MANAGING BUSINESS ETHICS: STRAIGHT TALK HOW TO DO IT RIGHT

By: Linda K. Trino

HF5387

 

Chapter I – Where We’re Going and Why

 

We began dialogue and over time discovered that we had a lot in common. We

had both learned that many students whether on a campus or in corporation felt

immediately by the subject of ethics. We had both listened to their frustrations. Many of

the readers are business school students, the future managers of business enterprises.

We’re concerned that may be the problem in this group, to check their ethics at the

corporate door or they will be pressured to compromise their ethical standards in order

to succeed.

Another false assumption guiding the view that business ethics can’t be taught is

the belief that one’s ethics are fully formed and unchangeable by the time one is old

enough to enter college or a job.

 

Chapter II – Why be Ethical?

 

As workers, we should care about ethics because most of us prefer to work for

ethical organizations. We want to feel good about ourselves and the work we do. As

managers, we must be concerned about the ethics of the people who report to us. More

than just our jobs depend on this concern recent legislation has made managers liable

for the criminal activities of their subordinates.

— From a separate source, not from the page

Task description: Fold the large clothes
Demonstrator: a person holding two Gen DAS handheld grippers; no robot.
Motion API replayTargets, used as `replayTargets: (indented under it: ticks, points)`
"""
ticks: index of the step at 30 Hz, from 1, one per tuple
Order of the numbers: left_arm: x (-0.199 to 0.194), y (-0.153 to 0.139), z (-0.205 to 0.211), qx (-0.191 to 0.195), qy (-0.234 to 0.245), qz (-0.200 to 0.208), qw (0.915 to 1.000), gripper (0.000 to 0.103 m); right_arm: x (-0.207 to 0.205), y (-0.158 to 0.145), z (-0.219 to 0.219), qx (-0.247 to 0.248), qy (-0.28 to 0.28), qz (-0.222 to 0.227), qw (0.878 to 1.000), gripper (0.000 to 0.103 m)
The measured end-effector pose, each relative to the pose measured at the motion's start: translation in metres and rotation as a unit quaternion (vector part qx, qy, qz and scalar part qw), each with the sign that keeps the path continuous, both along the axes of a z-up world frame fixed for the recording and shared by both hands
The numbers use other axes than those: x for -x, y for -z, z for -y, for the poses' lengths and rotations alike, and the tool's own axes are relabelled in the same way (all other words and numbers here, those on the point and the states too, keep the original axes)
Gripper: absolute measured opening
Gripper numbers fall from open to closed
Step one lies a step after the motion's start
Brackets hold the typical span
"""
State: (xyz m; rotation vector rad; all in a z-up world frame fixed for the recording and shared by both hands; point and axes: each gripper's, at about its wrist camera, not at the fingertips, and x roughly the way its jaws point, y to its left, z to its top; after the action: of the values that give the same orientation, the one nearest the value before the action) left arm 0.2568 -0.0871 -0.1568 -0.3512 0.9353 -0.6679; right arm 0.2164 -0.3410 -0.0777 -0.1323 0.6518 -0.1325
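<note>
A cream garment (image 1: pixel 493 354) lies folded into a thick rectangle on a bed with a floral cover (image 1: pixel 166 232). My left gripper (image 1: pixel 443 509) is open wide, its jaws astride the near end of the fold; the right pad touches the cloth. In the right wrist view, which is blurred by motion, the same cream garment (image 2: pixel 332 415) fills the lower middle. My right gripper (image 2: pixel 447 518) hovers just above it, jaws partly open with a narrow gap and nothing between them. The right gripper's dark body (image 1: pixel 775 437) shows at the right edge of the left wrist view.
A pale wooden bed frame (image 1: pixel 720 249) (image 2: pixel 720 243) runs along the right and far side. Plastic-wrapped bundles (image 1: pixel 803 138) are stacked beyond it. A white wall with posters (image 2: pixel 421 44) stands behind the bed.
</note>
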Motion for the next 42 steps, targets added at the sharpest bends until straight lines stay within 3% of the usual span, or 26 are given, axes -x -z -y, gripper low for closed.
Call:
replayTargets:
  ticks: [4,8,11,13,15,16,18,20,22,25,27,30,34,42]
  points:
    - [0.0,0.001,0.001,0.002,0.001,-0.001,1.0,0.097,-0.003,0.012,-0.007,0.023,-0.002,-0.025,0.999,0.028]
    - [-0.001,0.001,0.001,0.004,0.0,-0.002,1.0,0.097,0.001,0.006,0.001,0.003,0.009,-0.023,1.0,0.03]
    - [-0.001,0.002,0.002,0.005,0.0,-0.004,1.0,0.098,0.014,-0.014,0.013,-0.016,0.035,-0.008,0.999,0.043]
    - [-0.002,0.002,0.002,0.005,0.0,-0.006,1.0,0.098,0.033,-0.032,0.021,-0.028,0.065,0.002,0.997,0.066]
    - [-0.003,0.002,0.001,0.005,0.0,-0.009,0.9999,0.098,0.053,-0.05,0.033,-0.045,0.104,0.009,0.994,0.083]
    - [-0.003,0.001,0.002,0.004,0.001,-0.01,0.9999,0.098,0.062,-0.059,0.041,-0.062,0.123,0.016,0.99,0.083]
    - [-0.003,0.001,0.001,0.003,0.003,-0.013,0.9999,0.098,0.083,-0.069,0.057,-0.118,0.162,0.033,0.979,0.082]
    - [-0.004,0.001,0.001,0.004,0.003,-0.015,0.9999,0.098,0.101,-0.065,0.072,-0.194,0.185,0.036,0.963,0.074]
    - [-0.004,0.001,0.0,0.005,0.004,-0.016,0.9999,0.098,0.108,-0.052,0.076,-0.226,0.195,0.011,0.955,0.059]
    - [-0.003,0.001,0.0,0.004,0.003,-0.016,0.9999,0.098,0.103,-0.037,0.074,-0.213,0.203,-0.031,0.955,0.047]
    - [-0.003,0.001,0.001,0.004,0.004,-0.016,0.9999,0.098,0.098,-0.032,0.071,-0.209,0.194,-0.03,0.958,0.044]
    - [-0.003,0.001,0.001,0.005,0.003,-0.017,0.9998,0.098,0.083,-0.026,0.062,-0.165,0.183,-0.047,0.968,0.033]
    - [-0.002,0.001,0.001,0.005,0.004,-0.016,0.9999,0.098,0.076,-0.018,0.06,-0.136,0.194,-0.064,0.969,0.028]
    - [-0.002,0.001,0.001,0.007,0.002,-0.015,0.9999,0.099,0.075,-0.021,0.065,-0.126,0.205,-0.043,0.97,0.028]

Organizations must care about ethics because workers depend on them to help

define the boundaries of acceptable and unacceptable behavior. Also, ethical lapses can

cost an organization dearly in shattered customer confidence, increased government

regulation, and huge fines. But, most important, we as individuals must care about

ethics. Regardless of what kind of jobs we hold, we are human beings first. We must

care enough to protect people. Classical economists assume that practically all human

behavior, including altruism, is motivated solely by self-interest that humans are purely

rational economic actors who make choices solely on the basis of cold cost/benefit

analyses. But there is much evidence to suggest that people also act for altruistic or

moral purposes that seem to have little to do with cost/benefit analyses.

 

Chapter III – Common Ethical Problems

 

A distinction is made between moral indoctrination and instruction in ethics. It

argued that the legitimate and important field of computer ethics should not be permitted

to become mere moral propaganda. Computer ethics is an academic field in its own right

with unique ethical issues that would not have existed if computer technology had not

been invented. Several example issues are presented to illustrate this point. The failure

to find satisfactory non-computer analogies testifies to the uniqueness of computer

ethics. Lack of an effective analogy forces us to discover new moral values, formulate

new moral principles, develop new policies, and find new ways to think about the issues

presented to us. For all of these reasons, the kind of issues presented deserves to be

addressed separately from others that might at first appear similar. At the very least,

they have been transformed by computing technology that their altered form demands

special attention.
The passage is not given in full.